Pathologic Reaction to Alcohol
Pathologic Reaction to Alcohol: English Translations of, and Original Texts in Facsimile for, «Ueber eine Form des Rausches, welche als Manie verläuft» (1869) and «Zustände pathologischer Alkoholreaktion» (1903) by Richard von Krafft-Ebing (2011; 45 pages, $10.00; $15.00 [£10.00] international)
In 1869 the distinguished Viennese psychiatrist Dr Richard von Krafft-Ebing (1840-1902) published in a Bavarian forensic-medicine journal the results of his research into a phenomenon he called "pathologic reaction to alcohol" (his translation of pathologische Alkoholreaktion). It is a rare but long-observed disorder in persons whose metabolism of ethanol results in psychosis rather than in intoxication.
Eighty years later the American Psychiatric Association (APA) would establish a regularly-revised catalogue of diagnoses for mental disorders. Each successive edition hoped to offer an increasingly definite description for these disorders. After sixty years it has become popularly known as "the DSM" (for Diagnostic and Statistical Manual of Mental Disorders). It is treated by academicians and psychiatrists as a sort of professional "bible." But, at the same time, it has become something of a supreme court in the arbitrariness of its inclusions, raising considerable controversy among practitioners.
In its first DSM (1952), the APA included a diagnosis of "pathological intoxication," for cases where a smaller than usual amount of alcohol appeared to precipitate intoxication, a quantitative consideration Krafft-Ebing had immediately dismissed from his criteria for pathologic reaction to alcohol (the APA actually used the phrasing "minimal alcohol intake," "an amount of alcohol that is insufficient to cause Alcohol Intoxication in most individuals"). In its 1980 edition the term was changed to "alcohol idiosyncratic intoxication," a nomenclature ignored by almost everyone in preference for the older "pathological intoxication." In 1994 the term was dropped altogether from the DSM, but without a clear explanation for the decision (if nothing else, the flawed provenance of the diagnosis had not lent itself to on-demand laboratory examination).
Krafft-Ebing fundamentally ruled out intoxication as an element of his diagnosis. He wrote as follows:
We would like to point out that there are numerous individuals on whom, through peculiarities in the original organisation of their brains, or through damaging influences to which they have been exposed during the course of their lives, the consumption of alcohol has, quantitatively and qualitatively, far different effects from those it has on so-called average people. We would like to assert that, on account of these physically diseased conditions, the effects of alcohol present pathologic states, should be addressed as conditions of transitory mental disorder, and should be evaluated as such legally.
Without apparently ever having read Krafft-Ebing's original study, the APA held on to the belief that "Kraff-Ebing first described the condition of 'pathological intoxication,' the old terminology for AII [alcohol idiosyncratic intoxication] in 1869" ( DSM-IV Sourcebook, 1994). It expressed a "concern that sociopathic individuals could undeservedly receive a reduced sentence by claiming the diagnosis," and it criticised Krafft-Ebing's original data for being "anecdotal," from "a less critical era of psychiatry."
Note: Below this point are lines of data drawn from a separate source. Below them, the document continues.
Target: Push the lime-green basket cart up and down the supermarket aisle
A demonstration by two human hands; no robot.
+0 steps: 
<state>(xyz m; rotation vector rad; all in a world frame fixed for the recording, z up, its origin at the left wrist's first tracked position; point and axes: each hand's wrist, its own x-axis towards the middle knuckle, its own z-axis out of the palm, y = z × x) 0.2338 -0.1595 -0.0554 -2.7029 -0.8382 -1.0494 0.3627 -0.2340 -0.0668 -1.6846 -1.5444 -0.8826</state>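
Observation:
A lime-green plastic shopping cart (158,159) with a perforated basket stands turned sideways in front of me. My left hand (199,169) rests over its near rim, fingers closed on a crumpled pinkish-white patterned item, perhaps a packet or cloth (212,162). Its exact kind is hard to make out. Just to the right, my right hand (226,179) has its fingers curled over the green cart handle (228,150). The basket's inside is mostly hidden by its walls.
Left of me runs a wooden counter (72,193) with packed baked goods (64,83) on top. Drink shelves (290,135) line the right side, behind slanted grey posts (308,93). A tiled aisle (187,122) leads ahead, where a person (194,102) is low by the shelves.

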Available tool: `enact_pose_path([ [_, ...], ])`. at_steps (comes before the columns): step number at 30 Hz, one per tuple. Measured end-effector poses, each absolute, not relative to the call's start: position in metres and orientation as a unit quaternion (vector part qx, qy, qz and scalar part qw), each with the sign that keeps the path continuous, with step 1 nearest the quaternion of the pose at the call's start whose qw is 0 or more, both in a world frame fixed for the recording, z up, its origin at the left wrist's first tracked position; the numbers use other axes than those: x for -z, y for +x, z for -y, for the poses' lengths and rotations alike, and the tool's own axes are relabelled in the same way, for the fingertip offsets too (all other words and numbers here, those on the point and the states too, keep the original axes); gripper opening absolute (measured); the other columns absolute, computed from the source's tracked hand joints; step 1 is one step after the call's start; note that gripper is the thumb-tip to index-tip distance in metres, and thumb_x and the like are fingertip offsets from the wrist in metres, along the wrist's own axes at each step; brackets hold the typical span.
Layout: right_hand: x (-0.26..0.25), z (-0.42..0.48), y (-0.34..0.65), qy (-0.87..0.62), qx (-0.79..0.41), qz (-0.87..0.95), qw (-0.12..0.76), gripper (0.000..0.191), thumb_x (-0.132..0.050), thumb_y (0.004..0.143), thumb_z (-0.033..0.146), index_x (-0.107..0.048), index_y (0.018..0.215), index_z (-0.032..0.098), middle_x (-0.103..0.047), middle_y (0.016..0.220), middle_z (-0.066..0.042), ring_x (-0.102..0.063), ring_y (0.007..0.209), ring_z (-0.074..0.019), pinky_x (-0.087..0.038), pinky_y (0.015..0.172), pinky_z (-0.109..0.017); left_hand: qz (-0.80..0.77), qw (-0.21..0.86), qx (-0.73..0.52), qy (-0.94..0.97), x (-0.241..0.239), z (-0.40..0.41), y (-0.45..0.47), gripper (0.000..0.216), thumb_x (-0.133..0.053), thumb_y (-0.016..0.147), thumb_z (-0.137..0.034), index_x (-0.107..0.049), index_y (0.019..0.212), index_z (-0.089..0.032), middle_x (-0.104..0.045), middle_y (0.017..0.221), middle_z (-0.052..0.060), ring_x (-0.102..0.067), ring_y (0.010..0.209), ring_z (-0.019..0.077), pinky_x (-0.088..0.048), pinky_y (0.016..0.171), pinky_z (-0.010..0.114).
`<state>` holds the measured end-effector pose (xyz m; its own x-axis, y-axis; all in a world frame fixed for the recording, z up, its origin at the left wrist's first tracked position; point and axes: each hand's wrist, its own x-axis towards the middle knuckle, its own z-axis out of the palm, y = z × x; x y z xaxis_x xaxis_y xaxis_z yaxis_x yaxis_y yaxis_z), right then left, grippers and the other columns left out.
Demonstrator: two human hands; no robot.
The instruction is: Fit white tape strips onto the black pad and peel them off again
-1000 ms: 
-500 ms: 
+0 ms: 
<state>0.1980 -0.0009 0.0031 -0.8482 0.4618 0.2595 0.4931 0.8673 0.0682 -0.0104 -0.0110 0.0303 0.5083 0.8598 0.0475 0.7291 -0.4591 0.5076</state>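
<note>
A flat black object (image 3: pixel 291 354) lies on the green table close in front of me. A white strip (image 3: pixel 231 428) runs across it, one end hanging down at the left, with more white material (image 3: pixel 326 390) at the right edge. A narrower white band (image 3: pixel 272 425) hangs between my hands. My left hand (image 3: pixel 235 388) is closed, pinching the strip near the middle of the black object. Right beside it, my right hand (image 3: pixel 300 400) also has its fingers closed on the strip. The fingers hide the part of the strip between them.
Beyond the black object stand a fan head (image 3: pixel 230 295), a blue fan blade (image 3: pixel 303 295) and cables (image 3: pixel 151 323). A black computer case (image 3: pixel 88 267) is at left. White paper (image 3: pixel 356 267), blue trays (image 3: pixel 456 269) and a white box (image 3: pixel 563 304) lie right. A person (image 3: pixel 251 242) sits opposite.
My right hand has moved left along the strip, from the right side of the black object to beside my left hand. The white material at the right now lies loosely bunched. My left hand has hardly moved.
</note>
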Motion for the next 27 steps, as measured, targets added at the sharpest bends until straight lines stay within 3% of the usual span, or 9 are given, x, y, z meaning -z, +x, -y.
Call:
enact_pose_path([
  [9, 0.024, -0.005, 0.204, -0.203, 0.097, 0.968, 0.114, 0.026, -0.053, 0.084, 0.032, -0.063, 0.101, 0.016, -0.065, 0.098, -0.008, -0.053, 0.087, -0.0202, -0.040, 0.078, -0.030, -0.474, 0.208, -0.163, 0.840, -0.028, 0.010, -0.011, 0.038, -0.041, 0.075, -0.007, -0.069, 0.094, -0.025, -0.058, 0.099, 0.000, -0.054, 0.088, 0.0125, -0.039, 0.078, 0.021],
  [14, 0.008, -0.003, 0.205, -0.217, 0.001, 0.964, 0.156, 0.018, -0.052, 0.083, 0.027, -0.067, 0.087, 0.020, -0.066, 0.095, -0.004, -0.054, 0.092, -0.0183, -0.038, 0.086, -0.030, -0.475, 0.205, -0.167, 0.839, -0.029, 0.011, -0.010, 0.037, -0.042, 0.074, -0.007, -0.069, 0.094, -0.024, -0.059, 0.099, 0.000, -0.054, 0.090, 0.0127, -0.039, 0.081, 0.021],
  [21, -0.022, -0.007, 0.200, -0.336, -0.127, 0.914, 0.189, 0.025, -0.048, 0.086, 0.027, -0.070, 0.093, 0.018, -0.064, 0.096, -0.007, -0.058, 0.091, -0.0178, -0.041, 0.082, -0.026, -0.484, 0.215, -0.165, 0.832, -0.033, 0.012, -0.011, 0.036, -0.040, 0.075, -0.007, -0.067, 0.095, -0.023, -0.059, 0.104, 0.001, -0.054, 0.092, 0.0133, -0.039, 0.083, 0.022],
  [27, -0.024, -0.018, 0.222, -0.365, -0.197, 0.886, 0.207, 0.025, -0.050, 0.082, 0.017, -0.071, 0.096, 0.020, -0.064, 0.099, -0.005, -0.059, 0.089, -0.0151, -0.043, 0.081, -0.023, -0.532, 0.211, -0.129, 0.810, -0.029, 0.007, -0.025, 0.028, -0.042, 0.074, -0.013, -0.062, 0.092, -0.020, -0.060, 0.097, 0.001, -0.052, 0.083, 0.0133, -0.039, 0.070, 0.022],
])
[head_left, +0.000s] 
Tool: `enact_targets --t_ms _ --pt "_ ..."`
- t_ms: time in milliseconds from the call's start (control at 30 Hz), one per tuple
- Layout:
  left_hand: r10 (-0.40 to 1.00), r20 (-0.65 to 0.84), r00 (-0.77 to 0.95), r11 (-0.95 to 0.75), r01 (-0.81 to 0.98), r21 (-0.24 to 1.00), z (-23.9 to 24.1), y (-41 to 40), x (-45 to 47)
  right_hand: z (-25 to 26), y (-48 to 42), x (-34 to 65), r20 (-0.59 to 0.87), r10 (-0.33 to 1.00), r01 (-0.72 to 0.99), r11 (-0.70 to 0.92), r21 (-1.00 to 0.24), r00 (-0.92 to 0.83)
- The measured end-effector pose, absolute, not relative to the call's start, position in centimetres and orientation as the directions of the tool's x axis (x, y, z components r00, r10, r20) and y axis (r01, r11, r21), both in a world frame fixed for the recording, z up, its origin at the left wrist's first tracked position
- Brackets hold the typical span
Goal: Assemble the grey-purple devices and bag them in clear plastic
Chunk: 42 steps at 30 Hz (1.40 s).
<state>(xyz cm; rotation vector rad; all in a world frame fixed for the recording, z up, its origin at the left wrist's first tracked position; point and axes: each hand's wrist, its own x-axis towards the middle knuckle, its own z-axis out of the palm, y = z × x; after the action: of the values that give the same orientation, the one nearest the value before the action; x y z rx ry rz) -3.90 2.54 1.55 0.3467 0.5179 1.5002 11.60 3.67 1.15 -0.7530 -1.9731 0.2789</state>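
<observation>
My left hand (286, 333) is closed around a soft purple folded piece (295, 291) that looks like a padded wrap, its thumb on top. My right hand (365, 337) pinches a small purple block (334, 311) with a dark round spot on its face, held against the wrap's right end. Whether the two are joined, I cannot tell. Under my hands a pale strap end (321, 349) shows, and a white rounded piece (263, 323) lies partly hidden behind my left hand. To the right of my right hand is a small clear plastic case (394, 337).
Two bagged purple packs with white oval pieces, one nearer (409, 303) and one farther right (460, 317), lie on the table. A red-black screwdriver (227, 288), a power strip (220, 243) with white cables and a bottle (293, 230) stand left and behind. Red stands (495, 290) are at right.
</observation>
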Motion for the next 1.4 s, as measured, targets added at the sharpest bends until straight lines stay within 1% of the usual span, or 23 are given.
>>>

By today's standards Krafft-Ebing's reports do indeed seem anecdotal; the whole of one of his observations describes:A., a weaver whose mother was often disturbed. His development offered nothing abnormal. Each time he drank wine, he became irritable, excited, and threatening, all the way up to temper tantrums. At age thirty he became insane.But Krafft-Ebing was not a fool; the occasional brevity of his written synopses (this being but one of 190 cases examined) should not be separated from the astuteness of his close personal observation in each case. Krafft-Ebing was not only the first to identify and formally address this pathology (still considered a valid diagnosis by the few who have witnessed it), but he was in every way as scientific in his methodology as are today's practitioners. His synthesis of his findings is precise, detailing seven diagnostic criteria: the unimportance of the amount consumed (a point, though it is the very first of them, completely missed by the APA); irregularity of onset; manic fits, with loss of consciousness; cerebral tension; non-ataxic coordination of the musculature; torpor of the skin; and amnesia. "Where these criteria can be found," he says, "we are certainly no longer justified in categorising the state as common inebriation, but are compelled to list it under the category of legally recognised confusion of the senses and the mind; or, insanity."
The APA worried "that sociopathic individuals could undeservedly receive a reduced sentence by claiming the diagnosis"; little wonder that it didn't want to keep the diagnosis it had mistakenly thought was Krafft-Ebing's. No English translation of the original 1869 article has been available to the doctors of psychiatry penning the body of literature treating of this rare, and rarely treated, illness, a matter the current publication hopes to address.